In the data that follows, determine how many lines contain the word "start", and give only that number.
[[ DATA FOR PROCESSING open ]]
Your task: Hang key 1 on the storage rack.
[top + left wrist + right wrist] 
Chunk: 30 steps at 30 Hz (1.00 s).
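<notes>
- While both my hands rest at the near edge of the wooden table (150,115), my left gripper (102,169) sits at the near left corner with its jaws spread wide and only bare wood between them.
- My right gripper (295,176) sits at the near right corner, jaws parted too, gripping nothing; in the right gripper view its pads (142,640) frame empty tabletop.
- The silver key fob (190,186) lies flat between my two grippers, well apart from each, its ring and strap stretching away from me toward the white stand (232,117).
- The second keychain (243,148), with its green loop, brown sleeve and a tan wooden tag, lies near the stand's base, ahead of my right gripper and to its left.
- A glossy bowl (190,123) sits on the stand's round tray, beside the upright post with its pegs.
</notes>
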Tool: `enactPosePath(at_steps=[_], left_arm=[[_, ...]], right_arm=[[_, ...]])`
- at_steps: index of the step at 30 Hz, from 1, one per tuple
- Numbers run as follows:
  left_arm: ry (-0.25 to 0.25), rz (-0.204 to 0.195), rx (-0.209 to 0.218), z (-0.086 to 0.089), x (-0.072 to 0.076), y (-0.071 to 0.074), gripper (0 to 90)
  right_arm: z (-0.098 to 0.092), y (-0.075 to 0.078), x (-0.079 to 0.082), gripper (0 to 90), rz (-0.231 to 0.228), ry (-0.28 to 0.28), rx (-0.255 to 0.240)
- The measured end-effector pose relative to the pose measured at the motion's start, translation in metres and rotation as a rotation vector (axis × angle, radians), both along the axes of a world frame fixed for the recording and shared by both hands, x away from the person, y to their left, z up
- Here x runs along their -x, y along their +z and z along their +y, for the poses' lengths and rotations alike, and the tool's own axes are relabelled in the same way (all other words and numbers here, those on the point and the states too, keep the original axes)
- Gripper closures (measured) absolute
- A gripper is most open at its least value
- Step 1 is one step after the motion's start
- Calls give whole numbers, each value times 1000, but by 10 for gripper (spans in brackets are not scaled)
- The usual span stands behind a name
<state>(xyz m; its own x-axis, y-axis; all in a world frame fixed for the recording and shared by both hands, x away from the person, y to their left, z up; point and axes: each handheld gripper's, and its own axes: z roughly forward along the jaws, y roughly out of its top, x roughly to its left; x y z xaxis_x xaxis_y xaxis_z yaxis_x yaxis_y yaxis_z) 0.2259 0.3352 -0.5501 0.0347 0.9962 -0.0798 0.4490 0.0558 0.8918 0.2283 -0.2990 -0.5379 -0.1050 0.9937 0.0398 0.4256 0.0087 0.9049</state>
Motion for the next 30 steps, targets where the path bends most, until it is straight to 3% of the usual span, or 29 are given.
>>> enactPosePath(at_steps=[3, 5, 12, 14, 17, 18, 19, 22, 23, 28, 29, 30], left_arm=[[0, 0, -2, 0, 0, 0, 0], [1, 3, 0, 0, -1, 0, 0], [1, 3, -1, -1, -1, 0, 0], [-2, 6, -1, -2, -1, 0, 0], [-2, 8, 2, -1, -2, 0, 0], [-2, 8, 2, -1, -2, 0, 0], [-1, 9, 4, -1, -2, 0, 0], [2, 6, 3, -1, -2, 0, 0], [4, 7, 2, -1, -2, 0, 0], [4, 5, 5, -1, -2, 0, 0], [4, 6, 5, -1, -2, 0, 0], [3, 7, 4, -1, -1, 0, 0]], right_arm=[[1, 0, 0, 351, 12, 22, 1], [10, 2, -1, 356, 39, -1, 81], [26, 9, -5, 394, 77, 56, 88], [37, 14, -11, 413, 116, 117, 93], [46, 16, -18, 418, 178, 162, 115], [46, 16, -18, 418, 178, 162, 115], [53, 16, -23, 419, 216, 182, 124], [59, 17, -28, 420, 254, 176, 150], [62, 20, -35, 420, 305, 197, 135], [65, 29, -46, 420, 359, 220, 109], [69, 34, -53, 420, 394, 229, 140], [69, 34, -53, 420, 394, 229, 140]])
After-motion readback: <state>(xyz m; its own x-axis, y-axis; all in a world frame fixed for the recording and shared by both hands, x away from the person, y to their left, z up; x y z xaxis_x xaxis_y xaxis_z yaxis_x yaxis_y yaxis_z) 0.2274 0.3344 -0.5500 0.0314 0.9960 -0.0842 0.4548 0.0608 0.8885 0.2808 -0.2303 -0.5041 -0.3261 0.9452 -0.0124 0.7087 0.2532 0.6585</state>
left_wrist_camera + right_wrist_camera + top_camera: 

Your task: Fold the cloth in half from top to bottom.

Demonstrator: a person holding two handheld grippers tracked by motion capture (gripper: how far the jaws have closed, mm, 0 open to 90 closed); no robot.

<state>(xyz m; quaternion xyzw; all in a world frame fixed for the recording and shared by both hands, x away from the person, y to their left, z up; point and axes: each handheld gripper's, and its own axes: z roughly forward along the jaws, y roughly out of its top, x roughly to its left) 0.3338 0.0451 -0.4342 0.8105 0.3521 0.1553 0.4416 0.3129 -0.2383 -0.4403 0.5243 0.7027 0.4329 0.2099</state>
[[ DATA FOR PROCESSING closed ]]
## TASK ANSWER
2